WHAT YOU WILL DO
Of all the entries below, only the lines from the one with "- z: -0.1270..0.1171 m" up to and including the one with "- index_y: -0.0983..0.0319" are to be duplicated exactly.
+++ DATA RECORDS
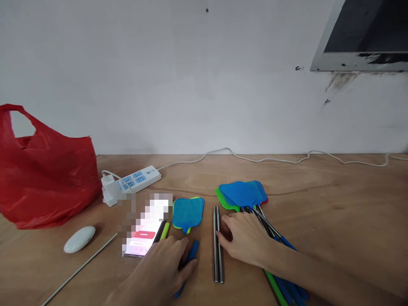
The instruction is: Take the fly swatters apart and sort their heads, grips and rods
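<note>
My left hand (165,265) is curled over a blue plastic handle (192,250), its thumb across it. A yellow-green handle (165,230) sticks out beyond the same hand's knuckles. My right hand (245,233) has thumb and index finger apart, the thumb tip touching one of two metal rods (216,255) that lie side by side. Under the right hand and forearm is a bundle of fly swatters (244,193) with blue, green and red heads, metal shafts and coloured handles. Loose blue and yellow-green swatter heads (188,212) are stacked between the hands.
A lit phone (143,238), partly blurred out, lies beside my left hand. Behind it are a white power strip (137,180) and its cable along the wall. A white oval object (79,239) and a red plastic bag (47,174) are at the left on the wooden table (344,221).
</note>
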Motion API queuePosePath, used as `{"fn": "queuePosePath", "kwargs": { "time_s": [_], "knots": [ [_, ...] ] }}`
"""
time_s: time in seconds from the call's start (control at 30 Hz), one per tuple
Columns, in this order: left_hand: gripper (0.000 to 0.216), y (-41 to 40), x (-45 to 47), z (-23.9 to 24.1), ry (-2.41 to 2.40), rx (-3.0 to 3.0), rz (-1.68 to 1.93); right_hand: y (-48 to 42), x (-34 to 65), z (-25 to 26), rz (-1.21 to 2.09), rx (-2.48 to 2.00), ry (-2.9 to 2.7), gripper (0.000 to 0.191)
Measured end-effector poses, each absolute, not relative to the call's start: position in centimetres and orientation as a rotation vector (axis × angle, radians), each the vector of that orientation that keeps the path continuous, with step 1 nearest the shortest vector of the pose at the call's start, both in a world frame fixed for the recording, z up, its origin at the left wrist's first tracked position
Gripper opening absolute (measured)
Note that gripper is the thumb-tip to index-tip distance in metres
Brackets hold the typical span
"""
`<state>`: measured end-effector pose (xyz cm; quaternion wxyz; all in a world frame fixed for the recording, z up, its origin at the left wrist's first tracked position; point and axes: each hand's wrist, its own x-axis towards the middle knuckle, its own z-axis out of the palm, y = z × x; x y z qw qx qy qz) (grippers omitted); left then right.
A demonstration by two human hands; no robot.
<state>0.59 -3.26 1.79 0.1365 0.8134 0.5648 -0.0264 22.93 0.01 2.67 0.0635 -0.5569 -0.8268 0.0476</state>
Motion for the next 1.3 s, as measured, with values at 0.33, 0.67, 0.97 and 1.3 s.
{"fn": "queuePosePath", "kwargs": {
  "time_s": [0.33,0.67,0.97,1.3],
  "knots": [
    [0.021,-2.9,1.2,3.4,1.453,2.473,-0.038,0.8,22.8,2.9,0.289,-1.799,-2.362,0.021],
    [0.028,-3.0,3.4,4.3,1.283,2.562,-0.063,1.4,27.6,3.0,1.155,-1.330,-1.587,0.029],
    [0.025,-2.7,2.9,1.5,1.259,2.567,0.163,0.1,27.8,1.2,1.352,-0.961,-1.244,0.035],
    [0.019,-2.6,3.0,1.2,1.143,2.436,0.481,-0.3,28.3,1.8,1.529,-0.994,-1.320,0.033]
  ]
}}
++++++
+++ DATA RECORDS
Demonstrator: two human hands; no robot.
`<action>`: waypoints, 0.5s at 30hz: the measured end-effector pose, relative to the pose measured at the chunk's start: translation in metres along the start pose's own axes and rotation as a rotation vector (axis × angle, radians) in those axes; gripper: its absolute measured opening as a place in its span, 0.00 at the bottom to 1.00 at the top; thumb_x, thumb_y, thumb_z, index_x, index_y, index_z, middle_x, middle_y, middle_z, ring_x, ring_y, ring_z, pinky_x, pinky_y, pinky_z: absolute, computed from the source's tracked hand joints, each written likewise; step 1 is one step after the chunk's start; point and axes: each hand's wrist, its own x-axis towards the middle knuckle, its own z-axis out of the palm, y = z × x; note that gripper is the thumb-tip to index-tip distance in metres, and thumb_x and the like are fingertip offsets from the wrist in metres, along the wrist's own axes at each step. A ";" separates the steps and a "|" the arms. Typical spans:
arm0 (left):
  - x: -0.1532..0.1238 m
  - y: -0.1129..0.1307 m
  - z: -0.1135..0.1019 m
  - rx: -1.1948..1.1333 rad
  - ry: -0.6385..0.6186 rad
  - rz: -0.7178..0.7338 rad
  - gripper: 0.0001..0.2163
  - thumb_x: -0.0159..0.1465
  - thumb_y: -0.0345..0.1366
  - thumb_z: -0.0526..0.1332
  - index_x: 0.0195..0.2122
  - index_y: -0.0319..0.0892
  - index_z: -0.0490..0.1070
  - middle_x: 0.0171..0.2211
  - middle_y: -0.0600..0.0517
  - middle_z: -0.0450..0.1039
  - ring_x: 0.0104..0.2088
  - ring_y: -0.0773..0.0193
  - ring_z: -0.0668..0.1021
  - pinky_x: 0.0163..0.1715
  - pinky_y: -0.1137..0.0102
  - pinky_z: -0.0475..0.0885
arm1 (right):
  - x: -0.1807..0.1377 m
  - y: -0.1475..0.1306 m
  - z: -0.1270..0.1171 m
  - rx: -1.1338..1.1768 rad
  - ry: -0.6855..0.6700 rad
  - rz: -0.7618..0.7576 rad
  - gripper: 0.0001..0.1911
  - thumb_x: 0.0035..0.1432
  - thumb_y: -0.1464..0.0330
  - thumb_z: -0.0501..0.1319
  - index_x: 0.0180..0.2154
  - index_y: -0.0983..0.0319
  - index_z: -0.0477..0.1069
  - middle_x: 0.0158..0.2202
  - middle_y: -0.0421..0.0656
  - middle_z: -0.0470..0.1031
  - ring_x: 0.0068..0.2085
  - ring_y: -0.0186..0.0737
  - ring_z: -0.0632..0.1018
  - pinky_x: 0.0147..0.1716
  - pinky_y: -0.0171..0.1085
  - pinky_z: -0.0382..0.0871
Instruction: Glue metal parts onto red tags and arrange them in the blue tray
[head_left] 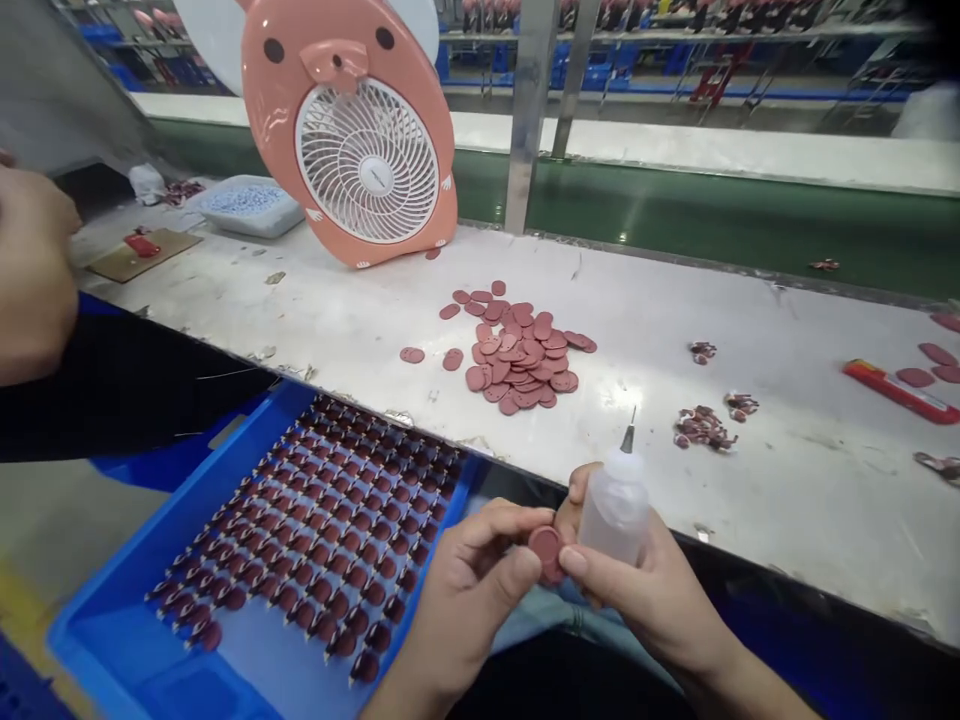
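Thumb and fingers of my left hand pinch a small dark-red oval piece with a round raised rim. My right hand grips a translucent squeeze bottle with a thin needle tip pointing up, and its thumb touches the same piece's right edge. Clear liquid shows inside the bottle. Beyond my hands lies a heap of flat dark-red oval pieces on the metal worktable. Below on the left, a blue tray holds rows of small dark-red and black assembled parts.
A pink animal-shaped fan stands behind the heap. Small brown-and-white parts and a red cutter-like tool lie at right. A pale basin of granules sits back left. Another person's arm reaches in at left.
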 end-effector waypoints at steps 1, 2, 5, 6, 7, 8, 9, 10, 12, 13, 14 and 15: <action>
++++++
EXERCISE OUTPUT
  - z: -0.1270..0.1171 m
  - rx: -1.1338..1.1768 rad
  - ry: -0.6855..0.6700 rad
  - rz: -0.7618..0.7576 rad
  - gripper: 0.0001..0.1911
  - thumb_x: 0.0035..0.1432
  - thumb_y: -0.1464..0.0330
  - thumb_z: -0.0501..0.1319
  - index_x: 0.0180..0.2154
  - index_y: -0.0983..0.0319

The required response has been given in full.